The lifestyle factors that are associated with genetic damage include smoking, alcohol consumption, and tobacco consumption. These are addictive and harmful to health in many ways.[2] Various forms of tobacco contain thousands of chemical compounds that are not only irritants and toxins, but also carcinogens. Among these, the most potent are tobacco-specific nitrosamines (TSNAs), polycyclic aromatic hydrocarbons, and reactive oxygen species.[3],[4],[5]

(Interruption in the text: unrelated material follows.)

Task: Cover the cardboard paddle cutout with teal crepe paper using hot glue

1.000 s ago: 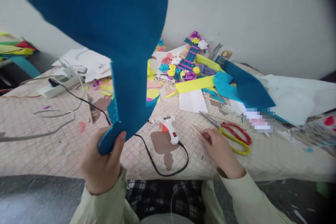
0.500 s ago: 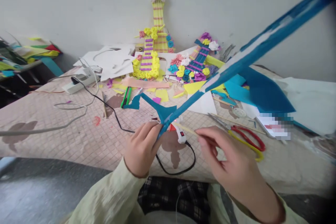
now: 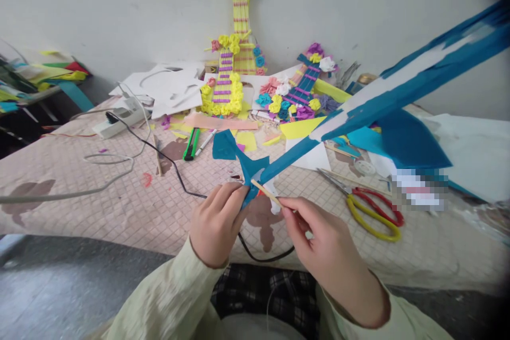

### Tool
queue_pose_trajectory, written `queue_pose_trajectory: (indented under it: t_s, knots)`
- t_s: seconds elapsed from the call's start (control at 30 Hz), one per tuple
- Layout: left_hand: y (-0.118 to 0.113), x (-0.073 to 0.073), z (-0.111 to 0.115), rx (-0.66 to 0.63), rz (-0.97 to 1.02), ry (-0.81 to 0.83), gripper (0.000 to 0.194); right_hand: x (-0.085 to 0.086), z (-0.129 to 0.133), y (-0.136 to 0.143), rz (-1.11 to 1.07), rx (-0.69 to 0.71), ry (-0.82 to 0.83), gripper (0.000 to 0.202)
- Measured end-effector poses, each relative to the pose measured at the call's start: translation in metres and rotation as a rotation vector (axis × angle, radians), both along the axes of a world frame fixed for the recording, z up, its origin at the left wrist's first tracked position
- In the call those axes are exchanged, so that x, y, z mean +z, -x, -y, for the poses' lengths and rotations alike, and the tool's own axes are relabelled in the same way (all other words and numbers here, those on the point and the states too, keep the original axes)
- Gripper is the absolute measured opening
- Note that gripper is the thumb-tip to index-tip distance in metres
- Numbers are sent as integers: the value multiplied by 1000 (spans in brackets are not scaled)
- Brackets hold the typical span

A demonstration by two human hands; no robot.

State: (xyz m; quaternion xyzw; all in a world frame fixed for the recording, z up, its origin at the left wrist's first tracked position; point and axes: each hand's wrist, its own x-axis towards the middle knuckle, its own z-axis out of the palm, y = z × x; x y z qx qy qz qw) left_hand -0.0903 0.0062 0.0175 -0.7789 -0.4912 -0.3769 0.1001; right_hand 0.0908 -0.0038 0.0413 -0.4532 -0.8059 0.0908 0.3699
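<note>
My left hand [image 3: 219,223] is closed on the lower end of a long blue-and-white paper-covered strip [image 3: 358,98], which slants up to the right past the edge of view. Ragged blue paper flaps [image 3: 224,146] stick out just above my fingers. Between the thumb and fingers of my right hand [image 3: 322,236] is a thin wooden stick [image 3: 266,192]. Its far tip meets the strip's blue lower end, or lies just in front of it. Behind the stick, a white device [image 3: 274,207] with a black cord is mostly hidden.
Scissors [image 3: 358,204] with red and yellow handles lie right of my right hand. A green utility knife [image 3: 192,144] and a white power strip [image 3: 121,121] are farther left. Guitar-shaped paper crafts [image 3: 225,82] lean at the back among paper scraps. Blue sheets [image 3: 410,141] lie at right.
My right hand has moved left, bringing the wooden stick to the strip's lower end. The strip has tilted slightly, and its blue flap has shifted off the green utility knife.
</note>
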Motion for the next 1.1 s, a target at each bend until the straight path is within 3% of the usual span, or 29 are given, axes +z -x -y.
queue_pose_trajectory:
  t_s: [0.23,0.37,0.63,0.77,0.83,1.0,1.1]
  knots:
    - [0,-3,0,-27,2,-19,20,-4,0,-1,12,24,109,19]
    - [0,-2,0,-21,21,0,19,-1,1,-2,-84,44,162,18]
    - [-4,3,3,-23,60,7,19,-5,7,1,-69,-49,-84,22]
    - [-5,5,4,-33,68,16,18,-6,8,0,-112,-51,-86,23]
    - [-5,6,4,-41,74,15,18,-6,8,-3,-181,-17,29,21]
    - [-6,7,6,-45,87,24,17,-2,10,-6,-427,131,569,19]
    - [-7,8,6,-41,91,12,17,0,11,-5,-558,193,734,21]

Currently, India has a large number of habitual chewers of betel quid (plain pan) and tobacco.[6] Betel quid contains tobacco in addition to areca nut, which contains polyphenols and several alkaloids that act as mutagens and clastogens.[7] Areca has been classified as carcinogenic to humans.[8],[9],[10] Tobacco used in any form can result in irreparable genetic injury.[5],[10] It is the most common chemical carcinogen causing oral cancer.[5] Tobacco is consumed in various forms. The two broad categories of tobacco consumption are smoked tobacco in the form of cigarettes, bidis, cigars, cheroots, reverse smoking, and hukkas and smokeless tobacco in the form of betel leaf, areca nut, slaked lime, catechu, pan masala, and gutka.[3]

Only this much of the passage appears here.